But LinkedIn is a hugely powerful tool for professionals like us. I'll admit that I didn't used to think this way. And then I started learning more and more about how to make meaningful connections and optimize my profile for LinkedIn's search engine, which is ultimately what the platform is: a search engine for finding and connecting with professionals in a variety of industries.

So, how do you boost your LinkedIn profile in order to gain more leads? Here are my seven tips to do just that.

 1. Optimize your headline, summary and current experience.

Use keywords in these three areas of your profile so that potential clients can easily find you. How do you know which keywords to use? Think about the terms your client might use in a Google search if they were in the market to hire someone who provides your services. Make sure you use these words (keywords) in your headline, summary and current experience.

It's important not to be too generic. If you have a niche or specialized area you work in, highlight that. Use a headline that catches people's attention. And give a solid summary of what you do. This is like your elevator pitch, so make it count! For example, a translator who specializes in content marketing and communications might use the description:

I help clients refine their email campaigns, internal and external communications, brand identity and social media messaging by translating their content into English so that they can conduct business successfully in the American market and gain peace of mind in the process.
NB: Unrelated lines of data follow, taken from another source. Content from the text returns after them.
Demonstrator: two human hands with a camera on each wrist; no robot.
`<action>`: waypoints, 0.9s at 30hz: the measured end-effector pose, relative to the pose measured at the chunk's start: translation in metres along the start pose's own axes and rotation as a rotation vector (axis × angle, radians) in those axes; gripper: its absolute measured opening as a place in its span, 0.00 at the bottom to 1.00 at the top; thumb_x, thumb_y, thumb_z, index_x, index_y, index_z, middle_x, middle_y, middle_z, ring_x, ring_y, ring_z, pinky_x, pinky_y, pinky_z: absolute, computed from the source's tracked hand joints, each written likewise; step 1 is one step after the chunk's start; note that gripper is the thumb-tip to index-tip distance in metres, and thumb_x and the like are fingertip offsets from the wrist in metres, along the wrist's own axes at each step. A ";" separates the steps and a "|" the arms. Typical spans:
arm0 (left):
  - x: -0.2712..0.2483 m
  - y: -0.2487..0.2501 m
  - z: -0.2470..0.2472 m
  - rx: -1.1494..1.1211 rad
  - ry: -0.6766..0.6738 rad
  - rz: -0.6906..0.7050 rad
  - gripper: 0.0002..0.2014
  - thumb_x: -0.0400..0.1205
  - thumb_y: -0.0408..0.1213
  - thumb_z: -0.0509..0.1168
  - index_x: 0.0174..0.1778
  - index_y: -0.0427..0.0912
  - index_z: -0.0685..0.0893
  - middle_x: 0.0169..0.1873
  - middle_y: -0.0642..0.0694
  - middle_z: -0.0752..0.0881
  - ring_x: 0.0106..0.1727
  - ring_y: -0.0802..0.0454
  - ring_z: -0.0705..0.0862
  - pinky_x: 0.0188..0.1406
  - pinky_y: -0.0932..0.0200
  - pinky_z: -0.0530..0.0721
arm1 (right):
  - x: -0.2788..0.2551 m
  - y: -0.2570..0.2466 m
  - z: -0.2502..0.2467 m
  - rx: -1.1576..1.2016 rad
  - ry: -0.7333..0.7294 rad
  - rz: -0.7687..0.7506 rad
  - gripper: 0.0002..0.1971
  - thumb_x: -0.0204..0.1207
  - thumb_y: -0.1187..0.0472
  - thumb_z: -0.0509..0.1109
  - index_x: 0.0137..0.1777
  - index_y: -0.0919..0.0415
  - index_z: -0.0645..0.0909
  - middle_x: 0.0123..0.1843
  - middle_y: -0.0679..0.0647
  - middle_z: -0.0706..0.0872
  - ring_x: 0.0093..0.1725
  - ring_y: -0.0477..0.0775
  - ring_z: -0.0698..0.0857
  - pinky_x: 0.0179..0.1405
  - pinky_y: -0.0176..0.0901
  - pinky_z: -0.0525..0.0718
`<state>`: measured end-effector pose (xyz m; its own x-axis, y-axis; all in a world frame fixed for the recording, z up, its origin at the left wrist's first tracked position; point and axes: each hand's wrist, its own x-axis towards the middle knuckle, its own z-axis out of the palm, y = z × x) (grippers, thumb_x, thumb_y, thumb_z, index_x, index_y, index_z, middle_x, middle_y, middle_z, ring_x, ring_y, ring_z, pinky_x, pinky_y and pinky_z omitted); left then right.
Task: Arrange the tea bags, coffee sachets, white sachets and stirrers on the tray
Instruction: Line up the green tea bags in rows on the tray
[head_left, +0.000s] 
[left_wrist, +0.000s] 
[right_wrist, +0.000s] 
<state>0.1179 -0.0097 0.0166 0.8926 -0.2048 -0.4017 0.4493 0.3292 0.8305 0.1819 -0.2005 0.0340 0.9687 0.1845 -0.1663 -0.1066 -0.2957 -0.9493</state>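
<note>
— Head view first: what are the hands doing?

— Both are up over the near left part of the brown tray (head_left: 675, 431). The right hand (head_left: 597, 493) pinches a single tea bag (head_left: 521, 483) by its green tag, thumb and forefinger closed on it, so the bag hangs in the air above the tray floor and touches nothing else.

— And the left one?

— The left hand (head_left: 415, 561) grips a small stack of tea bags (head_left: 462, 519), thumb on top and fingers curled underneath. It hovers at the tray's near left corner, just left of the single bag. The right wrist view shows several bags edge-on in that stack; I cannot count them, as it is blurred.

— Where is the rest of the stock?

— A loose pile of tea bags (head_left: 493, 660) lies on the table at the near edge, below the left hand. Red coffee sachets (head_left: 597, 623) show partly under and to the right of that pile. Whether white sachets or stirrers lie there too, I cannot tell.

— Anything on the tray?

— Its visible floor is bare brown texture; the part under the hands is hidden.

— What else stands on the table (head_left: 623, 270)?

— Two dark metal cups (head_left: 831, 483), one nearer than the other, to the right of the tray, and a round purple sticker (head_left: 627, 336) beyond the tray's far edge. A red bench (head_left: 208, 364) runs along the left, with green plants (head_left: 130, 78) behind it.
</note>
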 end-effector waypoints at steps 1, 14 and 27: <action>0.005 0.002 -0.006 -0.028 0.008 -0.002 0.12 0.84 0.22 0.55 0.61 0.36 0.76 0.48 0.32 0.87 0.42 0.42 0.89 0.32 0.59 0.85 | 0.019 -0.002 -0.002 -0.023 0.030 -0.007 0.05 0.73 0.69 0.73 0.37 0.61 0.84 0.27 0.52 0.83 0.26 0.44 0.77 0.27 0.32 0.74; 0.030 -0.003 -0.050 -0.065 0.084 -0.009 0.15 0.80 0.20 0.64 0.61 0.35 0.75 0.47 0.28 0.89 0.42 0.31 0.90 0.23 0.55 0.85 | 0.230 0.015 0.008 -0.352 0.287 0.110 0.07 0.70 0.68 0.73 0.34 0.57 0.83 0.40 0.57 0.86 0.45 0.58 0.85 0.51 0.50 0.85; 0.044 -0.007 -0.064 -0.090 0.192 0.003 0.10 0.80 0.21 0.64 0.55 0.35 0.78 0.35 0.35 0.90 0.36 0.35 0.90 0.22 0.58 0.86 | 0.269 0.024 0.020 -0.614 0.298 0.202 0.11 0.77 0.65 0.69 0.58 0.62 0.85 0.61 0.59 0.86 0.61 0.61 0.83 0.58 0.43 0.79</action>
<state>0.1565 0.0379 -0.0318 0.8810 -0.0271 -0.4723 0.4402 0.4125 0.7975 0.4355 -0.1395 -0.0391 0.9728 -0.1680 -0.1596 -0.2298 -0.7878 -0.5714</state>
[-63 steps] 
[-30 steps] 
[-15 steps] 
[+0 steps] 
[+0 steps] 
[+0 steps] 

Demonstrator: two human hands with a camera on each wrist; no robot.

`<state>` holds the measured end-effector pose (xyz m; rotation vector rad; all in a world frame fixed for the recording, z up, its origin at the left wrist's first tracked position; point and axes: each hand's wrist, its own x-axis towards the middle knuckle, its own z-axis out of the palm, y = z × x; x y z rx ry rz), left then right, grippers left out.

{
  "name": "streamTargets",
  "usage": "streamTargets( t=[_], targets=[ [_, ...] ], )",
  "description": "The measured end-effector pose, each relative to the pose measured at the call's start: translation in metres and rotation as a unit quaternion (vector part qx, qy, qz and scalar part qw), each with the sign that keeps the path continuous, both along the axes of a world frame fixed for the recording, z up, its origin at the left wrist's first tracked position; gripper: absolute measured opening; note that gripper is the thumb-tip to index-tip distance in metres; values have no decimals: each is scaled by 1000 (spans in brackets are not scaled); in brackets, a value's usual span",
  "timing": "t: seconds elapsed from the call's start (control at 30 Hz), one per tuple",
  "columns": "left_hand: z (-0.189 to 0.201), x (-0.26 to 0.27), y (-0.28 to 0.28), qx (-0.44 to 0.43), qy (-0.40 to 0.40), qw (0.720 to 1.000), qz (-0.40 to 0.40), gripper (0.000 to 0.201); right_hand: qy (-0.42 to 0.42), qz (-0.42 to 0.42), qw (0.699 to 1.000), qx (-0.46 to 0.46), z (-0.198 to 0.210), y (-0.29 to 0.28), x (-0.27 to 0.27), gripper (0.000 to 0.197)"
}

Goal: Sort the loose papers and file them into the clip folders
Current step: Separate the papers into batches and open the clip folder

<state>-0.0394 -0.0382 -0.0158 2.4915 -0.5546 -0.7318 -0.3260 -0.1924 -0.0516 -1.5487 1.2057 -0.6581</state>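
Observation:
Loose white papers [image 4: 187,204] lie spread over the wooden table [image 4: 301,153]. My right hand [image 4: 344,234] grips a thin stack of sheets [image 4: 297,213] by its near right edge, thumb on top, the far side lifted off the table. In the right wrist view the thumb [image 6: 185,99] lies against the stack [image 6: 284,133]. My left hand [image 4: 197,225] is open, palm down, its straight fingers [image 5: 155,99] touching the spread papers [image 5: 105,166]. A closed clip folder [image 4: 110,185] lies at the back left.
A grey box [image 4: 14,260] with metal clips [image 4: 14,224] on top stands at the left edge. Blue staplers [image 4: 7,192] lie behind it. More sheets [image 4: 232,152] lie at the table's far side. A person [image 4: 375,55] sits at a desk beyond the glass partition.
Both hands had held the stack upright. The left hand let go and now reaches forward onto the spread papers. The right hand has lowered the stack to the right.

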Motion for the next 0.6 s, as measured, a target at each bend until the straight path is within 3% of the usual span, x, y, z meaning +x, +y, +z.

2. Publish native content.       

It's nice to repost other people's content or even to post short blurbs now and then linking to an article you read, but this type of interaction won't get you very far on LinkedIn. Why's that? Well, anytime you post or repost something (using the "Post" option), this content will show up in others' news feeds, but it will not remain in a prominent area of your profile for others to see when they are trying to learn more about you.

However, if you publish native content by choosing the "Write an article" option, these articles you share will remain in a prominent area of your profile as a thumbnail image. This is great for anyone who is looking at your profile, because they can easily see original content that you're sharing. Publishing native content allows you to show your expertise, writing skills and dedication to what you do. Remember to post regularly and consistently. If you would like to double up on your content, share a recent blog post from your website blog as an article on LinkedIn. You can always link the article back to your website to drive more traffic.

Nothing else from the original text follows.